The Mountain Nymph, Sweet Liberty (Cyllene Wilson) 1866
copyright: Julia Margaret Cameron/respective copyright holder
The Echo (1868)
copyright: Julia Margaret Cameron/respective copyright holder
The Whisper of the Muse (1865)
copyright: Julia Margaret Cameron/respective copyright holder
Iago, Study from an Italian (1867)
copyright: Julia Margaret Cameron/respective copyright holder
Sisters (1873)
copyright: Julia Margaret Cameron/respective copyright holder
The Angel in the House (1873)
copyright: Julia Margaret Cameron/respective copyright holder
Study after the manner of Perugino (1865)
copyright: Julia Margaret Cameron/respective copyright holder
Cupid's Pencil of Light (1870)
copyright: Julia Margaret Cameron/respective copyright holder
Young Astyanax (1866)
copyright: Julia Margaret Cameron/respective copyright holder
Cherub and Seraph (1866)
copyright: Julia Margaret Cameron/respective copyright holder
Angel of the Nativity (1872)
copyright: Julia Margaret Cameron/respective copyright holder

Her last work

In later life, the Camerons moved back to Sri Lanka. JMC continued to practice photography but complained in letters home to friends about the difficulties of getting chemicals and pure water to develop and print photographs. Also, in India, she did not have access to Little Holland House's artistic community. 
She also did not have a market to distribute her photographs as she had in England. Because of this, Cameron took fewer pictures in India. These pictures of posed Indian people (see below) paralleling the posed pictures that Cameron had taken of neighbours in England. Almost none of Cameron's work from India survives. Cameron became ill and died in Kalutara, Ceylon in 1879.

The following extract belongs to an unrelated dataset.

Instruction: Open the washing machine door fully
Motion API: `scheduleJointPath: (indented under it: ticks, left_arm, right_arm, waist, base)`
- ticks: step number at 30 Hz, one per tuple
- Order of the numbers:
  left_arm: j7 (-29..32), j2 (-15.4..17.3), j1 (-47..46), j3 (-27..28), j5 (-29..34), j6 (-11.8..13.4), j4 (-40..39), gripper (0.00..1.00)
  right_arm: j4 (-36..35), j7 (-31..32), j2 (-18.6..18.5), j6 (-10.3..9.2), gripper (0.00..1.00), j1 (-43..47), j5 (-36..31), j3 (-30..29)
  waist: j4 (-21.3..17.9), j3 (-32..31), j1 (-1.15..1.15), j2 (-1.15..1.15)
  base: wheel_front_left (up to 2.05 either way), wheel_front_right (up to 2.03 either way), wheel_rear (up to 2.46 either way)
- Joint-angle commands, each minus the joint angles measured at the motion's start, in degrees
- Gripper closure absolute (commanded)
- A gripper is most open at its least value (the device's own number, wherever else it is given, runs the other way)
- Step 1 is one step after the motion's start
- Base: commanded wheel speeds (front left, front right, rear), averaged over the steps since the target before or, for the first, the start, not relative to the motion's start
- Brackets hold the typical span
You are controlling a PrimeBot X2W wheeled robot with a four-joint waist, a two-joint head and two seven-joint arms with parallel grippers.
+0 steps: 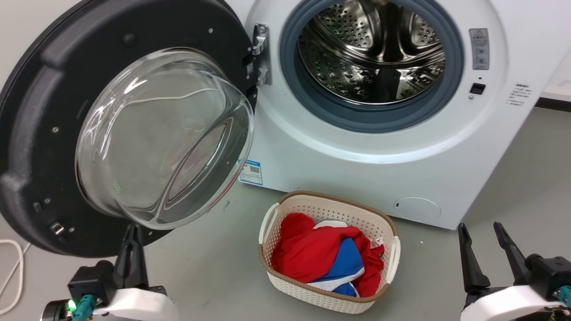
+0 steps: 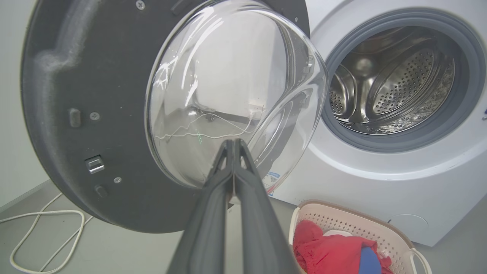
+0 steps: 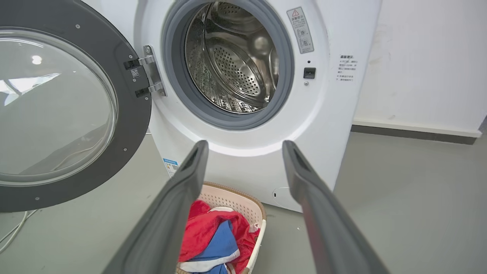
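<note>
The washing machine door (image 1: 35,133) (image 2: 87,95) (image 3: 129,114) stands swung wide open to the left on its hinge (image 1: 261,53), its clear glass bowl (image 1: 165,138) bulging toward me. The white washing machine (image 1: 357,169) (image 3: 323,114) shows its steel drum (image 1: 370,53) (image 2: 395,87) inside a grey rubber ring. My left gripper (image 1: 132,229) (image 2: 233,141) is shut and holds nothing, its tips just below the door's lower rim. Low at the right, my right gripper (image 1: 480,226) (image 3: 245,146) is open and empty, away from the door.
A cream laundry basket (image 1: 388,223) (image 3: 258,207) with red, blue and white clothes sits on the grey floor in front of the washer. A white cable (image 1: 15,272) (image 2: 45,236) lies on the floor at the left. A white wall with a dark skirting (image 3: 414,133) runs to the right.
</note>
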Motion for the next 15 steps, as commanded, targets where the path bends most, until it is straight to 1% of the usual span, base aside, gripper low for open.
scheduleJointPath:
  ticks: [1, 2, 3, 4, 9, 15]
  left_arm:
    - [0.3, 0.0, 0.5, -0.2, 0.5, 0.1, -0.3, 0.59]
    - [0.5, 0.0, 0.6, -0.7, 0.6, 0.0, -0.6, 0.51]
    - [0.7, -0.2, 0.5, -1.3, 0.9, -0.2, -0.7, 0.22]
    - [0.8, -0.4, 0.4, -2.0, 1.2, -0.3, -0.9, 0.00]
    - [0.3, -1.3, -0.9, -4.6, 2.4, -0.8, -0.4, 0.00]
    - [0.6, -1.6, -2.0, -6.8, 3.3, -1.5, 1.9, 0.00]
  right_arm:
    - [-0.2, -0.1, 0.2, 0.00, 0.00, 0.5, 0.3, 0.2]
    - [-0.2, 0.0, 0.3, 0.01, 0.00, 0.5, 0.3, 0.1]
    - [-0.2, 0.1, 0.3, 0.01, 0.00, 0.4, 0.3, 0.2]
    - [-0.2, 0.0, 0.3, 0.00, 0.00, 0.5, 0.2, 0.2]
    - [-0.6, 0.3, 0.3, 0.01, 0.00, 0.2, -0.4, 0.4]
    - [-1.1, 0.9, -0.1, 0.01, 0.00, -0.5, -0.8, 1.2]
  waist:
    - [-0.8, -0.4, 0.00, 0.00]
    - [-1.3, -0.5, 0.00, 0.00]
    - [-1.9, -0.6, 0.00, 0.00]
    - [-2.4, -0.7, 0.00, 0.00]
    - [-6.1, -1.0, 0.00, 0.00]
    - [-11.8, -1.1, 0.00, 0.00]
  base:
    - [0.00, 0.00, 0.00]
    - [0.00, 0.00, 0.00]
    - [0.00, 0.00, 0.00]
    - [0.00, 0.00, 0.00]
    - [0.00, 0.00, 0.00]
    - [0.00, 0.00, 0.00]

Untitled (Ceylon) 1875-1889
copyright: Julia Margaret Cameron/respective copyright holder
Untitled (Ceylon) 1875-1889
copyright: Julia Margaret Cameron/respective copyright holder

Legacy

In assessing her career I've left the most remarkable fact about this pioneering photographer to last.
For far from being some naive rube, practising photography as some naive amateur as some have claimed, she had a shrewd sense of both the monetary value of the work she was creating and also its lasting historical and artistic value. 

Each of her photographs were registered by her with the UK copyright office. She also kept her own very detailed records. Her business sense is one of the main reasons that so many of her works survive. They are also in many cases the single existing photographic likeness of major historical figures.